▸ ASSIGNMENT
The lines from the one with "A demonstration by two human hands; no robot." through the last line of the material below, copied exactly and free of pictures, make up the whole answer.

▸ PROVIDED DATA
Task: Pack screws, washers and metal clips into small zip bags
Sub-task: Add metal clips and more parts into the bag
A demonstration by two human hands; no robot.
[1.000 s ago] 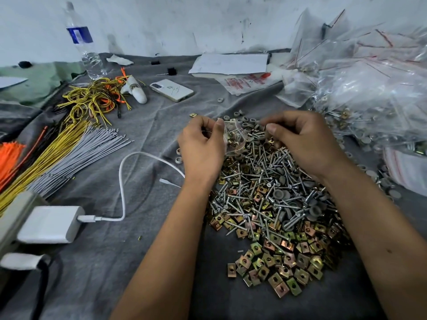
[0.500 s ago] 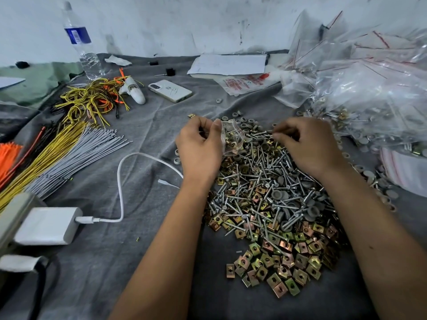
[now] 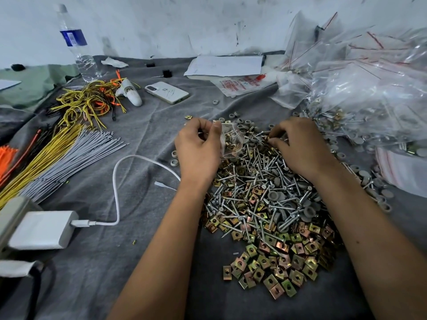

▸ SOLUTION
A demonstration by two human hands; no robot.
[1.000 s ago] 
[0.500 s ago] 
[now] 

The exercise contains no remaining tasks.